(Stored items)
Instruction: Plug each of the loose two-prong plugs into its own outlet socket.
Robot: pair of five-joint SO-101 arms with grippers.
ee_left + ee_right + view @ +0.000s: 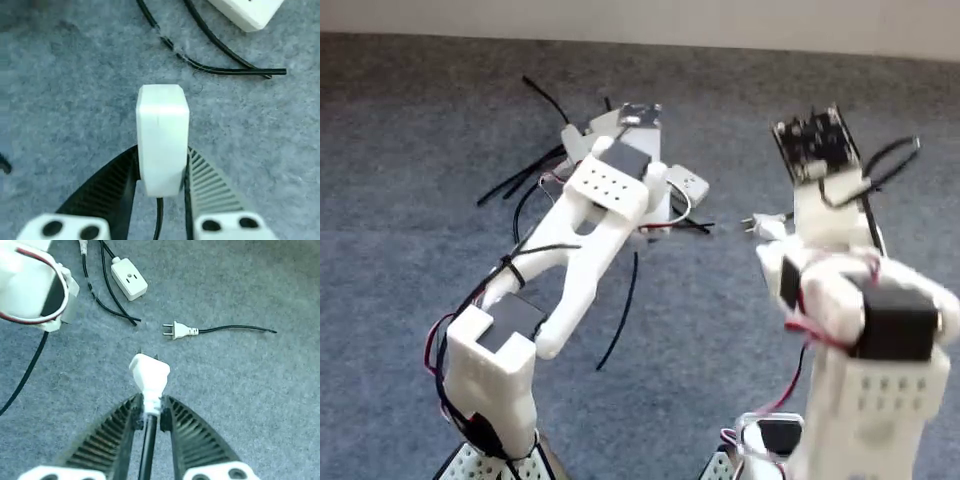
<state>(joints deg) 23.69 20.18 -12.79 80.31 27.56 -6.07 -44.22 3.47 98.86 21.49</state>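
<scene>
My left gripper (162,162) is shut on a white outlet socket block (162,135), held just above the carpet with its black cord running back between the fingers. A second white outlet socket (247,12) lies beyond it, and it also shows on the carpet as the socket (129,278) and as the socket (688,184). My right gripper (148,407) is shut on a white two-prong plug (149,374), prongs pointing away from the wrist. A loose two-prong plug (179,330) lies on the carpet ahead of it. Beside the right arm, this loose plug (765,225) has its prongs toward the socket.
Grey carpet (740,330) covers the table. Black cords (220,57) trail around the sockets, and one cord (620,320) crosses the middle. The left arm's wrist (37,285) hangs close to the right gripper's side. Open carpet lies to the right of the loose plug.
</scene>
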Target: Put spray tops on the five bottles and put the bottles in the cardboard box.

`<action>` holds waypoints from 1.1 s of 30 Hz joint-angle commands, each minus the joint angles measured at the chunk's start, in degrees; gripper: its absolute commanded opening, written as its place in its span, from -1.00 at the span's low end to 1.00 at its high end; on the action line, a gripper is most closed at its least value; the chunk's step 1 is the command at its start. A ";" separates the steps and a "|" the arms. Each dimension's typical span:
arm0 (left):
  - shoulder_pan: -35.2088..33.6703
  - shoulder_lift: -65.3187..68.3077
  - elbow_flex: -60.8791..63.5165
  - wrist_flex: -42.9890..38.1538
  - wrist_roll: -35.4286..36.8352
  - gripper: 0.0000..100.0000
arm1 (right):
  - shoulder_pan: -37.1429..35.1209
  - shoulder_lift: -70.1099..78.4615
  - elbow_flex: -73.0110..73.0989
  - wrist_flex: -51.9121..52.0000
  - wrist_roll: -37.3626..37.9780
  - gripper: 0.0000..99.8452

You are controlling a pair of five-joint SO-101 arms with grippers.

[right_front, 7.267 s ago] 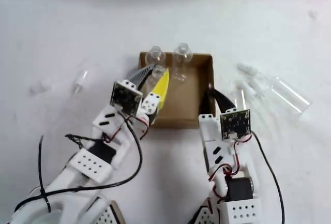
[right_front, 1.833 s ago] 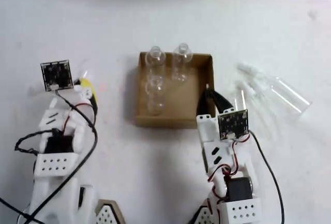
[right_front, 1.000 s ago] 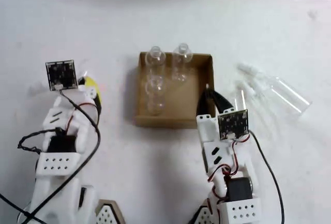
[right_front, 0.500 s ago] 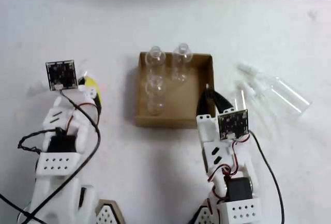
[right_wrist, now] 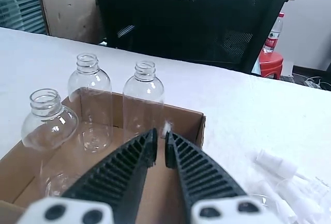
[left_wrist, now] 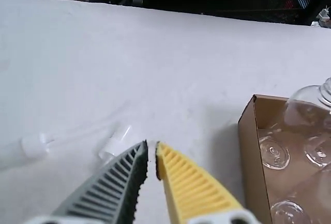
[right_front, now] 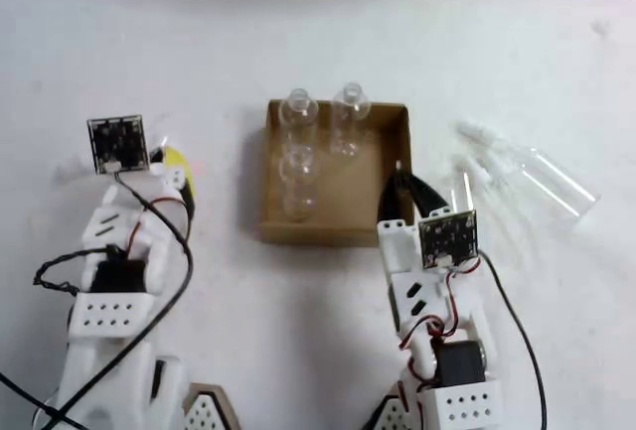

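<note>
Finds three clear plastic bottles (right_front: 298,110) capless in the brown cardboard box (right_front: 328,234), a small clear spray top (left_wrist: 115,140) on the tabletop (left_wrist: 155,53) beside the left gripper (left_wrist: 151,149), its jaws and the right gripper's (right_wrist: 160,140) closed, empty; judges top light, slick, best pinched at collar.

Black ribbed pincer (right_wrist: 161,142): the two fingers lie almost together, with a thin slit between them. Clock bearings are taken from the fingertips, with 12 along the fingers.

Open brown cardboard box (right_wrist: 192,120): lies beneath and ahead of the fingertips.

Three clear plastic bottles stand upright inside it, threaded necks open, no tops fitted:
- nearest bottle (right_wrist: 49,123) at 9 o'clock
- middle bottle (right_wrist: 93,100) at 10 o'clock
- far bottle (right_wrist: 144,97) at about 11 to 12 o'clock, by the far wall and just beside the middle bottle

White-and-clear spray tops (right_wrist: 276,164) lie loose on the white tabletop (right_wrist: 248,105) at 3 to 4 o'clock, outside the box.

Black mesh chair (right_wrist: 207,17) stands beyond the tabletop at 12 o'clock.
</note>
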 commanded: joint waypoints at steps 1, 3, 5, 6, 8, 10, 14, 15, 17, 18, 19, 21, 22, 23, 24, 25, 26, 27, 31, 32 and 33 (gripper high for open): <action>0.84 0.22 -0.35 -1.67 -0.70 -0.92 | -0.22 -0.22 0.53 -0.13 0.62 -0.96; 0.84 0.22 -0.35 -1.67 -0.70 -0.92 | -0.22 -0.22 0.53 -0.13 0.62 -0.96; 1.27 0.22 -0.35 -1.67 -0.70 -0.92 | -0.22 -0.22 0.53 -0.04 0.62 -0.96; 1.71 0.22 -0.26 -1.49 -0.79 -0.92 | -0.22 -0.22 0.53 -0.04 0.62 -0.96; 2.51 0.22 -0.26 -1.41 -2.55 -0.93 | -0.22 -0.22 0.53 -0.04 0.62 -0.96; 3.38 -0.13 0.79 -1.85 -5.10 -0.93 | -0.22 -0.22 0.53 -0.04 0.62 -0.96; 4.09 -0.13 2.46 -5.10 -6.77 -0.93 | -0.22 -0.22 0.53 -0.04 0.62 -0.96; 3.91 -0.13 2.90 -5.98 -6.77 -0.93 | -0.22 -0.22 0.53 -0.04 0.62 -0.96; 3.74 -0.13 3.43 -7.30 -6.77 -0.93 | -0.22 -0.22 0.53 -0.04 0.62 -0.96; 3.74 -0.13 3.43 -7.30 -6.77 -0.93 | -0.22 -0.22 0.53 -0.04 0.62 -0.96; 3.74 -0.13 3.43 -7.30 -6.77 -0.93 | -0.22 -0.22 0.53 -0.04 0.62 -0.96; 3.74 -0.13 3.43 -7.30 -6.77 -0.93 | -0.22 -0.31 0.53 -0.04 0.62 -0.96; 3.74 -0.13 3.43 -7.30 -6.77 -0.93 | -0.22 -0.31 0.53 -0.04 0.62 -0.96; 3.74 -0.13 3.43 -7.30 -6.77 -0.93 | -0.22 -0.31 0.53 -0.04 0.62 -0.96; 3.74 -0.13 3.43 -7.30 -6.77 -0.93 | -0.22 -0.31 0.53 -0.04 0.62 -0.96; 3.74 -0.13 3.43 -7.30 -6.77 -0.93 | -0.22 -0.31 0.53 -0.04 0.62 -0.96; 3.74 -0.13 3.43 -7.30 -6.77 -0.93 | -0.22 -0.31 0.53 -0.04 0.62 -0.96; 3.74 -0.13 3.43 -7.30 -6.77 -0.93 | -0.22 -0.31 0.53 -0.04 0.62 -0.96; 3.56 -1.36 3.43 -6.59 -6.77 -0.95 | -0.22 -0.40 0.53 -0.22 0.62 -0.96; 3.03 -2.68 3.43 -5.54 -6.77 -0.96 | -0.22 -0.40 0.53 -0.22 0.62 -0.96; 2.51 -4.53 3.43 -3.96 -6.68 -0.95 | -0.22 -0.40 0.53 -0.22 0.62 -0.96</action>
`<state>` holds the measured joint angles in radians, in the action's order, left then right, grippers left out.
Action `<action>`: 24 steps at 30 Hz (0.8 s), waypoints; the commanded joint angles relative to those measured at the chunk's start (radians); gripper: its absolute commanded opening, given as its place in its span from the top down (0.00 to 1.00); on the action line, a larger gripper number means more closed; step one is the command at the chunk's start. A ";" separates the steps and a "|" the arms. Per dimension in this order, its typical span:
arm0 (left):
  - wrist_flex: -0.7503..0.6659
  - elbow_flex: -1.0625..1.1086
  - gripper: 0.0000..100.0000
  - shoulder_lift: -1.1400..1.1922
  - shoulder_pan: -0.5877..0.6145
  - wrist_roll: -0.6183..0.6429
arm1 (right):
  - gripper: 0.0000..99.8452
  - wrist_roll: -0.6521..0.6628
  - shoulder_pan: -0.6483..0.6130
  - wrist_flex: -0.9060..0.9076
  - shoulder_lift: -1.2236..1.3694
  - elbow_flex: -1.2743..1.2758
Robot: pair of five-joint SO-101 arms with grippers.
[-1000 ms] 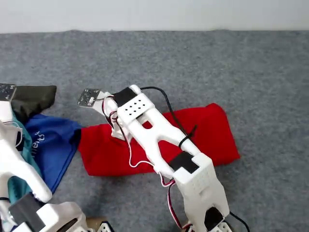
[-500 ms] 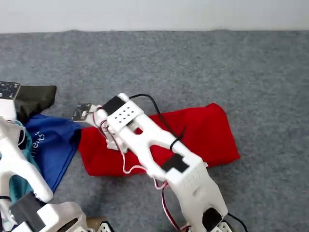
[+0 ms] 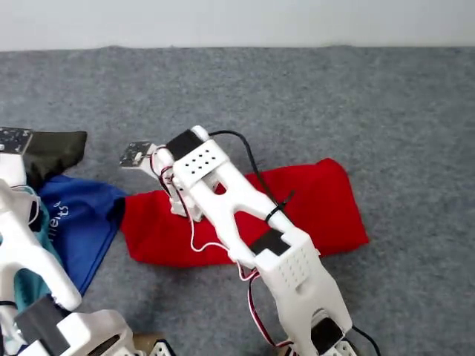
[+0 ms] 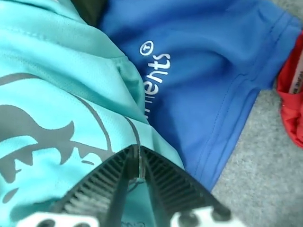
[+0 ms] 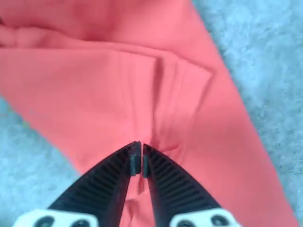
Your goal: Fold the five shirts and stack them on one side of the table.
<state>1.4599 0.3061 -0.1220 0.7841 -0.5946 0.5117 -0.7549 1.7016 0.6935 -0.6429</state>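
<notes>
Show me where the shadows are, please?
High view: a dark strip where the blue shirt meets the red shirt. Right wrist view: soft shadow lines along the red shirt's folds. Left wrist view: the edge of the teal shirt shades the blue shirt beneath.

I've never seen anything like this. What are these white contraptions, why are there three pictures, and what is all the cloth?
These are two small robot arms, meant to fold shirts. The wide picture comes from a fixed camera looking down on the grey table. The other two pictures come from little cameras on each arm's wrist, so each shows that arm's own black ridged jaws.

The right arm is in the middle, over a folded red shirt. Its jaws are closed with the tips at the cloth, and I cannot tell whether they pinch any.

The left arm is at the side of the table, over a teal shirt, with its jaws closed too. Next to the teal shirt lie a blue shirt and a dark shirt.
</notes>
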 commanded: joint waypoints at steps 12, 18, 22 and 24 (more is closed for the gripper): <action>0.150 -0.035 0.98 -0.430 -0.005 -0.002 | 0.99 -0.146 0.421 0.070 -0.179 -0.041; 0.193 -0.035 0.98 -0.445 -0.005 -0.002 | 0.99 -0.143 0.616 -0.119 -0.058 -0.044; 0.219 -0.036 0.98 -0.446 -0.060 0.000 | 0.99 -0.144 0.704 -0.127 0.005 -0.049; 0.235 -0.036 0.98 -0.442 -0.140 0.000 | 0.99 -0.144 0.728 -0.076 0.001 -0.055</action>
<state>1.6686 0.3061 -0.5378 0.7319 -0.5946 0.3751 -0.0660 1.5819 0.7135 -0.6490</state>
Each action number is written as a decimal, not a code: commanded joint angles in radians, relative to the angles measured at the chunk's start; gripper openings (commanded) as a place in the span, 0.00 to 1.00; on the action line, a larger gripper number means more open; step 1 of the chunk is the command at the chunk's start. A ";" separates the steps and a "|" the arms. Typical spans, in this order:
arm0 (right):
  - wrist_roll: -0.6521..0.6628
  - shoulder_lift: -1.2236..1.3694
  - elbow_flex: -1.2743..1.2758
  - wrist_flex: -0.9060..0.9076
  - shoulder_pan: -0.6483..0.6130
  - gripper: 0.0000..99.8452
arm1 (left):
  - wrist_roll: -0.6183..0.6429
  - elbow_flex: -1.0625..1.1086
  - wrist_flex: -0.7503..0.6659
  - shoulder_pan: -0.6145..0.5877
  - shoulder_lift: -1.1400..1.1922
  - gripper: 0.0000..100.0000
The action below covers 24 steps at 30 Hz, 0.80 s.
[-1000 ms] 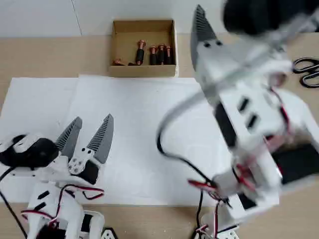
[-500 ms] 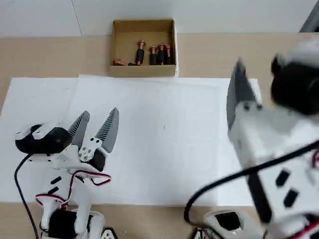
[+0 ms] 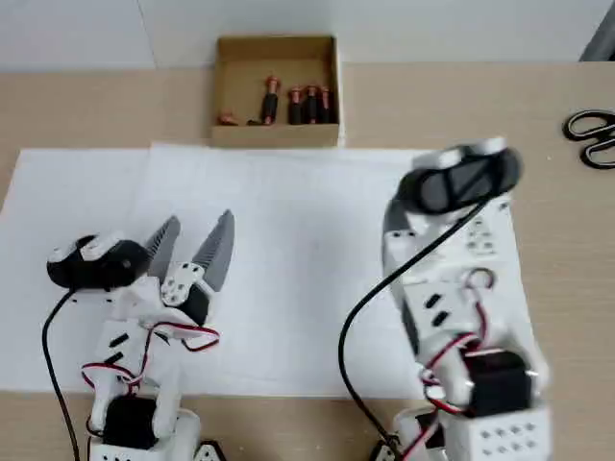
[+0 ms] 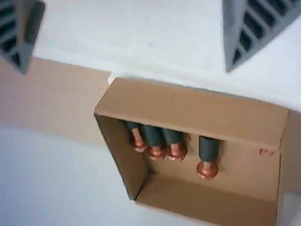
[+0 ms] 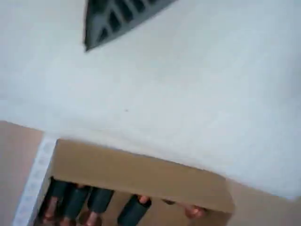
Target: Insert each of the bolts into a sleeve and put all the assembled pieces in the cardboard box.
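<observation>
The cardboard box (image 3: 276, 91) stands at the table's far edge, middle. Inside lie several dark sleeves with copper bolts (image 3: 298, 104) side by side, and one copper piece (image 3: 228, 120) sits apart in the left corner. My left gripper (image 3: 202, 217) is at the near left over the white paper, open and empty, pointing toward the box. The left wrist view shows its grey fingers (image 4: 254, 28) wide apart above the box (image 4: 188, 113) and the sleeved bolts (image 4: 162, 143). My right gripper (image 3: 392, 219) is at the near right, tucked under its folded arm. The right wrist view looks at the box (image 5: 141, 174).
White paper (image 3: 288, 279) covers the table's middle between the arms. Black scissors (image 3: 591, 134) lie at the far right edge. The right arm's body (image 3: 466, 327) takes up the near right side.
The right arm has drawn back from beside the box to the near right and folded up. The left arm has shifted slightly, its gripper still open.
</observation>
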 commanded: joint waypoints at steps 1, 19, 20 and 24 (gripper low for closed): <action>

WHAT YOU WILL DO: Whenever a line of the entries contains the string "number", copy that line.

RESPONSE AREA:
Action `<action>`: 24 steps at 30 Hz (0.8 s), waypoints; the commanded joint angles relative to those measured at the chunk's start (radians); gripper: its absolute commanded opening, given as its place in its span from the top down (0.00 to 1.00); on the action line, a larger gripper number means more closed; step one is the command at the chunk's start. A ";" separates the steps and a "|" the arms. Per dimension in this order, its typical span:
Each action number is written as a decimal, not a code: commanded joint angles in radians, relative to the angles measured at the chunk's start; gripper openings (commanded) as a place in the span, 0.00 to 1.00; on the action line, a larger gripper number means more open; step 1 of the chunk is the command at the chunk's start. A ";" separates the steps and a "|" the arms. Typical spans, in this order:

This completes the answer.